The movie was popular with most critics, although the San Francisco Chronicle panned the film with an “empty chair,” complaining that the movie was “in a class by itself when it comes to tedium.” American Graffiti wound up being nominated for five Academy Awards, including best picture, best director and screenplay, best film editing and best supporting actress for Clark.
Clark says her experience making the movie and the recognition it has brought her is “one of the great experiences of my life. I’ve met people who say they went to see it nine days in a row in the theater,” she adds. “The guitarist Jeff Beck once told me that he has seen the film more than 3,000 times.”

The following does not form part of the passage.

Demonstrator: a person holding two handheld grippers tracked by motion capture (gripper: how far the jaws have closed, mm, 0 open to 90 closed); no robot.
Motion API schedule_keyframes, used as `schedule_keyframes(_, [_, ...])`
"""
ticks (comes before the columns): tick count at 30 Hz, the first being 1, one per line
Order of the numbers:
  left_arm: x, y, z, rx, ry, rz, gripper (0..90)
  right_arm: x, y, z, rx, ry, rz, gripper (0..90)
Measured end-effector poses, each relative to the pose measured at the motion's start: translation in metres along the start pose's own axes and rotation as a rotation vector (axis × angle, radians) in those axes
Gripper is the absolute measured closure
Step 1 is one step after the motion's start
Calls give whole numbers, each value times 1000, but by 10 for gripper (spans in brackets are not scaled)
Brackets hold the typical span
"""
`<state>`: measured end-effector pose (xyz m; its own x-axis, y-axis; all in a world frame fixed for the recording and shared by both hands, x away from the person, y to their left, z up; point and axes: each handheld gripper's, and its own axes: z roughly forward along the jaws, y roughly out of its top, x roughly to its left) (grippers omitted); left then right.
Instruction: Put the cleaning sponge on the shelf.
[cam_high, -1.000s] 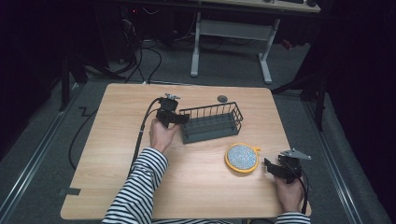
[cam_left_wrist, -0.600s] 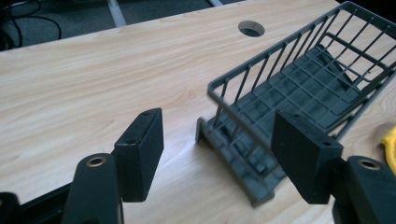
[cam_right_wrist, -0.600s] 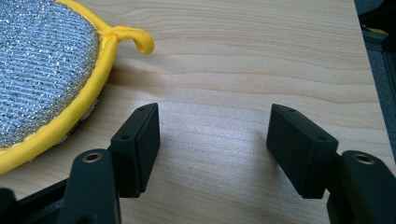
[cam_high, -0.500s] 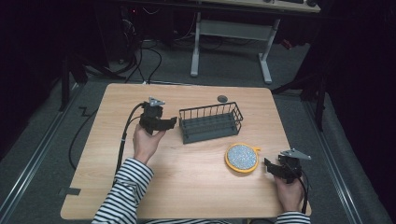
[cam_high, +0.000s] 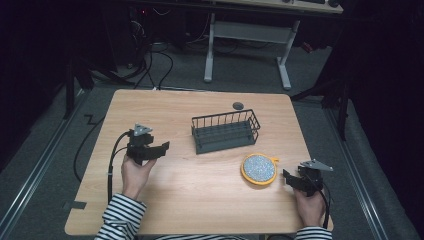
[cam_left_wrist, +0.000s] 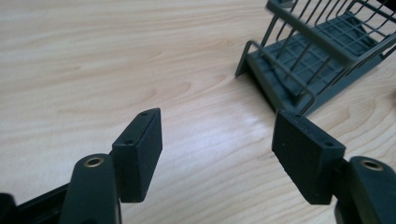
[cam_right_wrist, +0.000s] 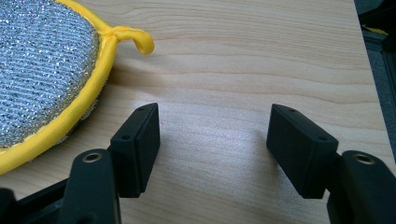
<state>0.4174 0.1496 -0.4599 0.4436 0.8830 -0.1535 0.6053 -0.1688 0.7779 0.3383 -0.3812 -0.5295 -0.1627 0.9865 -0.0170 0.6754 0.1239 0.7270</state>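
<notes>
Left gripper (cam_high: 162, 148) has pulled back from the wire basket (cam_high: 226, 131), now well apart on bare table (cam_high: 200, 200). Risk, as a guess: a careless swing clips the basket's corner and shoves it. Jaws spread wide, empty. Right gripper (cam_high: 286, 175), spread, empty, sits just beside the yellow-rimmed scouring pad (cam_high: 258, 168), not touching.

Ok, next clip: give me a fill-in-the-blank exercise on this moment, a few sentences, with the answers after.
1. The round silver scouring pad has a rim coloured ____.
2. The wire basket holds ____ items.
3. The jaws of both the left gripper and the right gripper stand ____.
4. The pad lies nearest the ____ gripper.

Missing words: yellow; no; open; right
</notes>
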Motion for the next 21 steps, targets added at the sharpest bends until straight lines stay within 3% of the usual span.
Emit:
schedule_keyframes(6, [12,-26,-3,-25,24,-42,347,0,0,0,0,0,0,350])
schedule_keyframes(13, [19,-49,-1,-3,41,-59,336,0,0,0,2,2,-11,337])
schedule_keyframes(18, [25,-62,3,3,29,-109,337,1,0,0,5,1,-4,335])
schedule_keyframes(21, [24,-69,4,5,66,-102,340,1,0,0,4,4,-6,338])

Lucas, of course, went on to create Star Wars next, which became one of the biggest box office blockbusters and one of the most influential entertainments of all time. It’s easy to forget that 20th Century Fox’s production of Star Wars wasn’t a particularly big-budget film, and Lucas had to deal with issues of studio pessimism similar to those plaguing him before American Graffiti was released. So when it came time to make the Star Wars sequel, The Empire Strikes Back, Lucas financed the film himself so he would not be beholden to the studio. The gamble paid off in a big way, and Lucas was able to build Skywalker Ranch, his high-tech dream factory in San Rafael.
It’s interesting to note that the newest chapter in the Star Wars series, The Force Awakens, will be directed by J.J. Abrams, who was just 11 years old when the first Star Wars was released. A new series of Star Wars sequels and stand-alone adventures will be helmed by directors whose young minds were thrown into hyperdrive, thanks to Lucas’ imagination.
It’s safe to say that this is George Lucas’ galaxy. We just live here.